■ THE PROBLEM ■
Your response should contain exactly the lines running from the one with "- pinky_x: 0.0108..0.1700" to the end of the data below, both included, and no pictures.

■ DATA PROVIDED ■
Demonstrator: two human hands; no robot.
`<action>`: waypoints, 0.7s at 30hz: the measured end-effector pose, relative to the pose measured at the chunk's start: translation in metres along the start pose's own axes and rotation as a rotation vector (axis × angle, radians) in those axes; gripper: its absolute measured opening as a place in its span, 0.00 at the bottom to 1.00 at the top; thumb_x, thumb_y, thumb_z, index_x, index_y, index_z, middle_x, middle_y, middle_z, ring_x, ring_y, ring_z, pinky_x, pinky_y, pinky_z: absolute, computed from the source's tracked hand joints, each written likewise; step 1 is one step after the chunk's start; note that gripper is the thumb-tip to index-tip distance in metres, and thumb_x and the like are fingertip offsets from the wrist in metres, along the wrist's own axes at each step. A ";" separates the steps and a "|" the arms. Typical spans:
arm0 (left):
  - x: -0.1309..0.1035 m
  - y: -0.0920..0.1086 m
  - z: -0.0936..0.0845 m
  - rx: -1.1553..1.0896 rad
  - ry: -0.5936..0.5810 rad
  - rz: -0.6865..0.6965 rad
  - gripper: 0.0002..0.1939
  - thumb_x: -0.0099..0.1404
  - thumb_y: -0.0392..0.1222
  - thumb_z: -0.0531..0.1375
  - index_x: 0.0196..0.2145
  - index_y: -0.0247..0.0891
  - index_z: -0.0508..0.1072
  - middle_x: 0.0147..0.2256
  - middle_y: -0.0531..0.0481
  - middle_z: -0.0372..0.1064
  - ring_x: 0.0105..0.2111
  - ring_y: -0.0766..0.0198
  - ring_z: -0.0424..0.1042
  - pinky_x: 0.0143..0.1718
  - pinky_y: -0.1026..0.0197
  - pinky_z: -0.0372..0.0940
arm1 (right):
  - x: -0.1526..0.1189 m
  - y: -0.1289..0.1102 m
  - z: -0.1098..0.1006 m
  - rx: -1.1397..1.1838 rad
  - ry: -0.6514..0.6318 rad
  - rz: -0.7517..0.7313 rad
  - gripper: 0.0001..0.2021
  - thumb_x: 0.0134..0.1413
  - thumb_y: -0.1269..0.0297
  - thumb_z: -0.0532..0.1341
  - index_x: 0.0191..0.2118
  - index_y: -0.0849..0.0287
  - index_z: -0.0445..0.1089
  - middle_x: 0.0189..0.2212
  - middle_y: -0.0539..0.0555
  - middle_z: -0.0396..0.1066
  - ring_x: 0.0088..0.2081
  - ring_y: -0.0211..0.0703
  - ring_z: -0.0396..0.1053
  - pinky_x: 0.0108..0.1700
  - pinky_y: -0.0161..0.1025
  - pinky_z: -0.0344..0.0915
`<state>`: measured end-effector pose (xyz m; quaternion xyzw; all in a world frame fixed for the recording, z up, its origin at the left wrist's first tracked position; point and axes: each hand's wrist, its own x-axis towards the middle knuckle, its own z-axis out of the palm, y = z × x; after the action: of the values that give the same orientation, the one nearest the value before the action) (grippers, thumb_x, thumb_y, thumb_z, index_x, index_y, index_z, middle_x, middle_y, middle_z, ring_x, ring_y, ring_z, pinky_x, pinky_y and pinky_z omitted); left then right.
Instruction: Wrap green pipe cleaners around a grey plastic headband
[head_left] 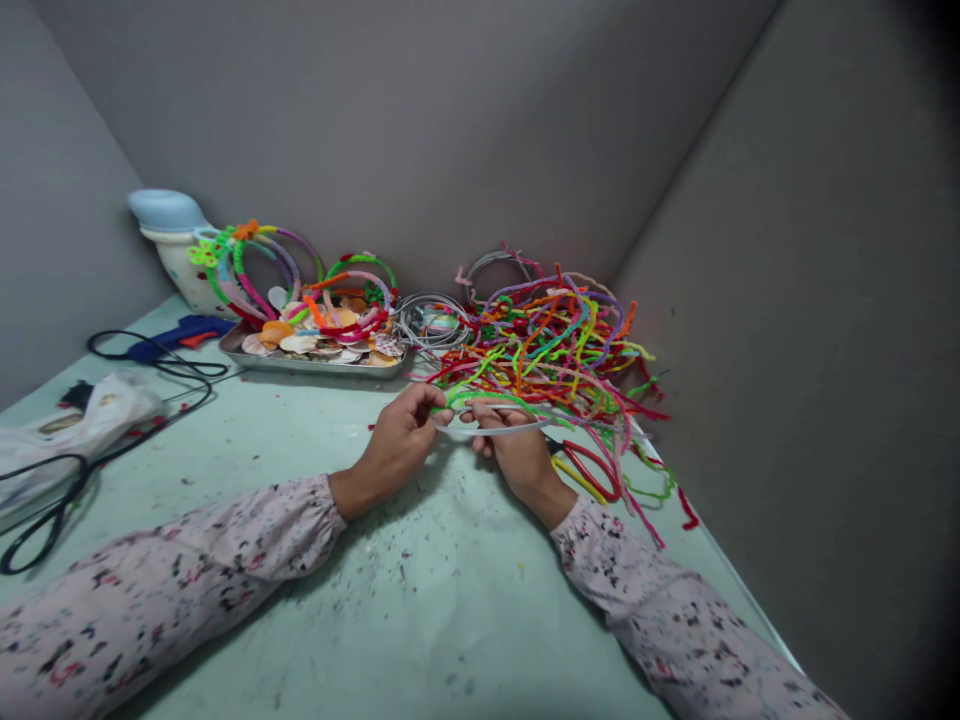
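Smooth, plastic-looking hoop [495, 431], fuzzy matt stems [555, 340], metal tray [322, 368] with dull sheen, thin crinkled plastic bag [120, 402], slightly glossy, matt cloth sleeve [225, 540], smooth bench [420, 620]

Dim light, soft shadow beneath left hand [397, 440], dark upper-right corner
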<state>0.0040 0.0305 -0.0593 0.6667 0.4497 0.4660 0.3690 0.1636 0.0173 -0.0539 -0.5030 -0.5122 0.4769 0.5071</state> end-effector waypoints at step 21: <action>-0.001 0.001 0.000 -0.053 -0.019 -0.048 0.08 0.59 0.44 0.58 0.33 0.37 0.66 0.27 0.55 0.60 0.26 0.68 0.58 0.26 0.66 0.54 | 0.001 0.005 0.002 0.074 -0.003 -0.028 0.12 0.49 0.55 0.61 0.34 0.59 0.73 0.24 0.49 0.72 0.17 0.30 0.61 0.18 0.29 0.57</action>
<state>0.0037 0.0295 -0.0585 0.6501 0.4495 0.4625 0.4018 0.1620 0.0189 -0.0590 -0.4760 -0.5019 0.4890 0.5314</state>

■ ANSWER BELOW ■
  - pinky_x: 0.0108..0.1700
  - pinky_y: -0.0161..0.1025
  - pinky_z: -0.0344..0.0915
`<state>`: measured end-effector pose (xyz m; quaternion xyzw; all in a world frame fixed for the recording, z up, its origin at the left wrist's first tracked position; point and axes: each hand's wrist, its own x-axis towards the middle knuckle, its own z-axis out of the palm, y = z × x; after the action: of the values that give the same orientation, the one nearest the value before the action) (grippers, thumb_x, thumb_y, thumb_z, index_x, index_y, index_z, middle_x, middle_y, middle_z, ring_x, ring_y, ring_z, pinky_x, pinky_y and pinky_z omitted); left then right.
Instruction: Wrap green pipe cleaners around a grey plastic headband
[head_left] 
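Smooth, plastic-looking hoop [495, 431], fuzzy matt stems [555, 340], metal tray [322, 368] with dull sheen, thin crinkled plastic bag [120, 402], slightly glossy, matt cloth sleeve [225, 540], smooth bench [420, 620]

Dim light, soft shadow beneath left hand [397, 440], dark upper-right corner
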<state>0.0040 0.0305 -0.0593 0.6667 0.4497 0.4660 0.3690 0.1636 0.0173 -0.0539 -0.5030 -0.5122 0.4769 0.5071</state> end-effector waypoints at step 21: <action>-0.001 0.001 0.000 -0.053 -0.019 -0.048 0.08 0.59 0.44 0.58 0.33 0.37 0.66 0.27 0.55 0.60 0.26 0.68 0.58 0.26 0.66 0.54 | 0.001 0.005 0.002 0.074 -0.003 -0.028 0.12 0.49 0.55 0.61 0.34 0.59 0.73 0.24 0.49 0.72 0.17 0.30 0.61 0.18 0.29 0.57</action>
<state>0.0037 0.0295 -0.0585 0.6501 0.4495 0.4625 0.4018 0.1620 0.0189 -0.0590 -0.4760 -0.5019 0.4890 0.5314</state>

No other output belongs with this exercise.